The hot recommendation of the day seems to be native plants among extension specialists and horticultural consultants. I have no problem with principles underlying these recommendations. It makes sense to use the indigenous, adapted species in a particular locale. After all, these plants must be a good choice because they have stood the test of time under the conditions prevalent at a particular site. My pet peeve is in the practical implementation of these principles.

First, what in blazes is a native plant? There is considerable confusion about it and lack of consensus on the definition. Is it a plant that has found its way to a site without the help of man? What about seed or other propagules that wash down a river and establish themselves naturally? Is it a plant that was present on a site before Europeans arrived in America or even before the time of American Indians? Or is it a plant that existed since the Pleistocene — about 10,000 years ago?

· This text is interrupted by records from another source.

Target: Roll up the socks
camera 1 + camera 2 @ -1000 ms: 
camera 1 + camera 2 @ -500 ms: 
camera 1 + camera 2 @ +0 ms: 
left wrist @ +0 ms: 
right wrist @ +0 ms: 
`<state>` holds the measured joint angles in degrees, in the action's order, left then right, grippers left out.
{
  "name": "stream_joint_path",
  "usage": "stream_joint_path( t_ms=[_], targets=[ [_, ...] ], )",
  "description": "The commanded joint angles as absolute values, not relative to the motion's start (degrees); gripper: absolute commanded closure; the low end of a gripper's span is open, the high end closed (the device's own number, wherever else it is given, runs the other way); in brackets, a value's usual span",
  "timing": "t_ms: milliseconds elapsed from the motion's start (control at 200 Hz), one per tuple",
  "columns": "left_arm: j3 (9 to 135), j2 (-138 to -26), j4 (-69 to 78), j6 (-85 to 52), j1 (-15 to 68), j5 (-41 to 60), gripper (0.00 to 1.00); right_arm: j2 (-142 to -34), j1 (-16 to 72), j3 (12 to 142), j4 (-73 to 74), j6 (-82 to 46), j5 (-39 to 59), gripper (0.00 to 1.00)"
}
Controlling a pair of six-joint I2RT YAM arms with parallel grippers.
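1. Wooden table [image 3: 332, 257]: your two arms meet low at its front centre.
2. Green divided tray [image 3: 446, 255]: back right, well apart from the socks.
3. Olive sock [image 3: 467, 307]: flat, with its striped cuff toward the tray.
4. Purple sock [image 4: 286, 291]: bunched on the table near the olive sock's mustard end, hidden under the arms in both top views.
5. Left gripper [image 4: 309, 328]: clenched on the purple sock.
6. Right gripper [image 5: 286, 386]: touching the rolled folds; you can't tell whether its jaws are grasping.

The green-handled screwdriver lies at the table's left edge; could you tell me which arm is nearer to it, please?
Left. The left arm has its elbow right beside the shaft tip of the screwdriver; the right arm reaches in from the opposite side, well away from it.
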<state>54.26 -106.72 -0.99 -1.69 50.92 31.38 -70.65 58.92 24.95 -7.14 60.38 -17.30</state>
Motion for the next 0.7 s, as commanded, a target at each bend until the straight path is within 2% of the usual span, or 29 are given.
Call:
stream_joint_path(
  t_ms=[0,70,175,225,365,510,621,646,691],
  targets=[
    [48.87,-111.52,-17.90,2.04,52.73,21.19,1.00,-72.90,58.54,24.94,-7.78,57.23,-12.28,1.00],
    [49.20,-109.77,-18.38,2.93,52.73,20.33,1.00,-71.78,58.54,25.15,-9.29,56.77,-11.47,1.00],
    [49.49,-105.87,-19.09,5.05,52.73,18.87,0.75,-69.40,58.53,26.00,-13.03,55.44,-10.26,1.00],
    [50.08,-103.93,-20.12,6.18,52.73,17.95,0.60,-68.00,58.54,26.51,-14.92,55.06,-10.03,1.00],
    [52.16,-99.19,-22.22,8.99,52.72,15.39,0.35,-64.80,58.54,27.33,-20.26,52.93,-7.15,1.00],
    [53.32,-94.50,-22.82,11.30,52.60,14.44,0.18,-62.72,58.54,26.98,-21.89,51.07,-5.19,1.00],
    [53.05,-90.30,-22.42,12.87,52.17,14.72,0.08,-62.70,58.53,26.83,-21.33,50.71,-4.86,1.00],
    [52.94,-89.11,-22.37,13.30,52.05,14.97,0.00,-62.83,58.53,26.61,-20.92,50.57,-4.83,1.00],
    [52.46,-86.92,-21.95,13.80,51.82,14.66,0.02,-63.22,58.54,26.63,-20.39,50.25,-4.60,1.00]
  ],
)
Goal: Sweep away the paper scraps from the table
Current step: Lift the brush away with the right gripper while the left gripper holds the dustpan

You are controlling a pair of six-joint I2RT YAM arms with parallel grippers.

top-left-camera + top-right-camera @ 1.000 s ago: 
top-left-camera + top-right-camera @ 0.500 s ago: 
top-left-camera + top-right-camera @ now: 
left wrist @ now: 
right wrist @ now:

Secondly, once we decide what a native plant is, where do we purchase native plants for the landscape? For homeowners, local garden centers and nurseries generally don't stock native plants, but they will sell plenty of juniper, yew, holly, ash, willow and silver maple. If recommendations are to be made, they should focus on plants that are readily available. If not, even though the person making the recommendation receives satisfaction for doing so, the person on the receiving end finds only frustration.

Thirdly, the connotation given to native plants is that they are best adapted to the local conditions and will exhibit sustainability on the landscape where other exotic, introduced species will not. This might be true in planting sites that are undisturbed — virgin land — but what about the normal building site where topsoil has been stripped away and soil is compacted?

Lastly, intended use of the site is an important criterion in choosing the right plant for whether native or introduced. It wouldn't be very practical to plant native prairie grasses in a backyard at a residence with kids who will be playing football on it. Introduced turfgrass species like tall fescue or Kentucky bluegrass would better stand the abuse and serve the needs for this purpose.

I think the best solution is to compromise and combine areas of the landscape: some designated as areas for native plants; some native trees throughout; some to serve as areas with introduced turf; and some designated as garden areas with introduced species. The native-or-nothing mentality is not at all practical, but neither is a landscape devoid of native plants.